To evaluate whether the current generation of climate models can simulate the observed AMV teleconnections, we performed idealised experiments with climate models. In those experiments, the observed AMV is imposed over climate model’s North Atlantic. Outside of the North Atlantic, models are free to adjust to the imposed observed anomalies. This protocol enables the assessment of models capacity to reproduce the teleconnections associated with the observed AMV.

Those experiments demonstrate that climate models simulate the observed link between a North Atlantic warming and tropical Pacific cooling, rainier conditions over Sahel, as well as warmer and drier conditions during summer over the Mediterranean basin, Mexico, and the south-western United States. Those results confirm the driving role of the North Atlantic ocean in the observed Pacific and continental decadal variations. They also demonstrate that models used for decadal predictions are able to reproduce such North Atlantic impacts. Therefore, it suggests that the current limitation in our decadal prediction skill over those regions is rather coming from an initial shock in the decadal prediction due to incompatibility between the model normal behavior and the observed initial conditions.

Our numerical experiments also reveal the existence of a large inter-model spread regarding the strength of the North Atlantic teleconnections. In particular, they show that, if all models simulate a tropical Pacific cooling in response to a North Atlantic warming, the amplitude of this tropical Pacific cooling differs by a factor of ten across models, highlighting considerable uncertainties in our ability to predict accurately such a response. We demonstrated that these uncertainties are coming from different model mean precipitation biases in the tropical Atlantic.

The INADEC project also revealed a considerable inter-model uncertainty in the wintertime European climate response to the observed North Atlantic decadal variability, with models simulating opposite responses.
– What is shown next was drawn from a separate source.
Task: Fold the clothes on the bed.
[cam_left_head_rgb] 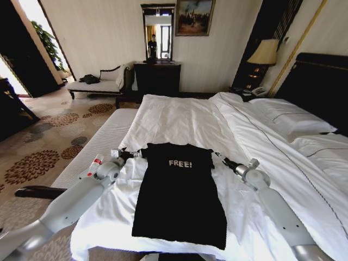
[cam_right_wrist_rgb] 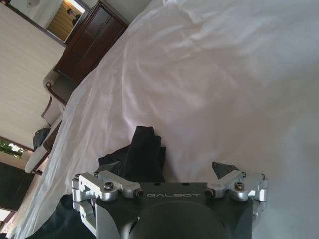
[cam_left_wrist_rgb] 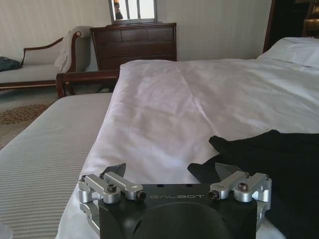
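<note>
The clothes, one black T-shirt (cam_left_head_rgb: 179,196) with white "FREE!" lettering, lie flat and chest up on the white duvet of the bed (cam_left_head_rgb: 185,117), collar toward the far end. My left gripper (cam_left_head_rgb: 141,154) is open at the shirt's left shoulder, and in the left wrist view the left gripper (cam_left_wrist_rgb: 171,172) has one finger (cam_left_wrist_rgb: 227,172) over the black shoulder fabric (cam_left_wrist_rgb: 269,159). At the right shoulder my right gripper (cam_left_head_rgb: 217,155) is open too. The right wrist view has the right gripper (cam_right_wrist_rgb: 167,169) straddling a bunched black sleeve (cam_right_wrist_rgb: 144,149) on the duvet (cam_right_wrist_rgb: 224,74).
Pillows (cam_left_head_rgb: 288,117) and a dark headboard (cam_left_head_rgb: 321,81) lie to the right. A dark dresser (cam_left_head_rgb: 157,76) and a white chaise lounge (cam_left_head_rgb: 100,81) stand beyond the bed's far end. A lamp (cam_left_head_rgb: 265,53) sits by the headboard. Patterned carpet (cam_left_head_rgb: 49,141) runs along the left.
</note>
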Available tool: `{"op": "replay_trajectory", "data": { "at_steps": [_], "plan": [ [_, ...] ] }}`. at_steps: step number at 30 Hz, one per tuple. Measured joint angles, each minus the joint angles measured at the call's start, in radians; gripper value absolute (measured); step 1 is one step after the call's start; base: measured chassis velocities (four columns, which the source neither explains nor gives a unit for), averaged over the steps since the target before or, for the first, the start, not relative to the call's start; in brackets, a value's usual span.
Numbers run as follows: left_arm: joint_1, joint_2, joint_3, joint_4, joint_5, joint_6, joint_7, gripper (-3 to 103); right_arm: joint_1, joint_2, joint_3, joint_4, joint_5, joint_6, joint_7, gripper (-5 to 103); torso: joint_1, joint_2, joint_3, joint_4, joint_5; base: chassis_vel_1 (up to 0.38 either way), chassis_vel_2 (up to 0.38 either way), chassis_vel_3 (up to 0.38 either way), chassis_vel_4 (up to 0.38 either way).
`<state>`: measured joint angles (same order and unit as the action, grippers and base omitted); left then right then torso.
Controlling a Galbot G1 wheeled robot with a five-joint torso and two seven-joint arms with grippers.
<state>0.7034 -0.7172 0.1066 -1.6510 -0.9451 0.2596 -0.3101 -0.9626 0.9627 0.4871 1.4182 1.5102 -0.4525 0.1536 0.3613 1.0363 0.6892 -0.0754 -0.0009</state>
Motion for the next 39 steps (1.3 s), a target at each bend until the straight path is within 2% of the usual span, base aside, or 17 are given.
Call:
{"op": "replay_trajectory", "data": {
  "at_steps": [4,6,10,21,25,32,36,39],
  "plan": [
    [0.051,0.041,-0.029,-0.055,0.005,0.0,0.0,100,-0.006,0.037,0.014,-0.007,0.0,-0.016,0.011,100,0.0,0.0,0.0,-0.0003,0.0,0.0,0.0,0.0,0.0],
    [0.051,0.041,-0.029,-0.055,0.005,0.0,0.0,100,-0.006,0.037,0.014,-0.007,0.0,-0.016,0.011,100,0.0,0.0,0.0,-0.0003,0.0,0.0,0.0,0.0,0.0],
    [0.136,0.082,-0.092,-0.128,0.005,0.0,0.0,100,-0.034,0.112,0.036,0.035,0.022,-0.056,0.051,100,0.0,0.0,0.0,-0.0004,0.0001,0.0,0.0,0.0,0.0],
    [0.176,0.108,-0.106,-0.172,0.002,0.002,-0.016,100,0.023,0.229,0.097,0.029,0.104,-0.07,0.106,100,0.0,0.0,0.0,-0.0001,0.0006,0.0,0.0,0.0,0.0],
    [0.174,0.11,-0.106,-0.177,-0.003,0.003,-0.019,100,0.06,0.228,0.108,0.011,0.125,-0.062,0.115,100,0.0,0.0,0.0,0.0,0.0002,0.0,0.0,0.0,0.0],
    [0.2,0.107,-0.135,-0.179,-0.006,0.004,-0.02,100,0.089,0.181,0.126,0.018,0.167,-0.048,0.129,100,0.0,0.0,0.0,-0.0006,0.0007,0.0,0.0,0.0,0.0],
    [0.222,0.094,-0.15,-0.174,-0.001,0.005,-0.017,100,0.068,0.137,0.125,0.082,0.195,-0.049,0.139,100,0.0,0.0,0.0,0.0001,0.0,0.0,0.0,0.0,0.0],
    [0.226,0.088,-0.152,-0.173,0.002,0.005,-0.016,100,0.047,0.125,0.117,0.111,0.181,-0.053,0.133,100,0.0,0.0,0.0,-0.0006,0.0002,0.0,0.0,0.0,0.0]
  ]
}}
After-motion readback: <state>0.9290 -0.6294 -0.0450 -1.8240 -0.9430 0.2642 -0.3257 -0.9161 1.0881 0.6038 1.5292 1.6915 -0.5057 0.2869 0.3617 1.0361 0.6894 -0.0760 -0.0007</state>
Such inter-model inconsistency casts doubt on the physical link on this observed teleconnection and/or on the ability of the models to simulate it.


The origin of the North Atlantic decadal prediction skill has been linked to the predictability of the oceanic heat transport anomalies. In particular, the evolution the oceanic heat transport since 1950 is consistent with the idea of a lagged oceanic response to a specific long lasting (~10 years) atmospheric forcing during winter. To evaluate whether climate models are able to reproduce such mechanism, we performed experiments with three climate models in which additional surface heat, fresh water and momentum fluxes, characteristic of this specific atmospheric forcing, are given to the ocean component of the fully coupled models during 10 consecutive winters over the North Atlantic region. Then, the models are let freely adjusting to the atmospheric impulse forcing (i.e. integrated another 20 years after the end of the 10yr long forcing).

Results from those experiments show that for all models the persistent atmospheric forcing leads first to a subpolar North Atlantic cooling of about -0.3ºC followed by a ~0.3ºC warming. Yet, the timing of the response is very different between models, with a maximum warming simulated after 15 to 25 years, depending on the model. Such a disagreement casts doubt on the ability of current climate models to simulate the mechanisms controlling the AMV and its predictability.

The results from the INADEC project reveal the current obstacles that limit our ability to predict the climate impacts of the North Atlantic decadal variability. By exposing those limiting causes, including specific model shortcomings and decadal forecast initialization methods, those results will steer new research towards the critical points to ameliorate in order to improve decadal climate predictions and eventually provide accurate and valuable information for the industry/energy sectors as well as for policy makers.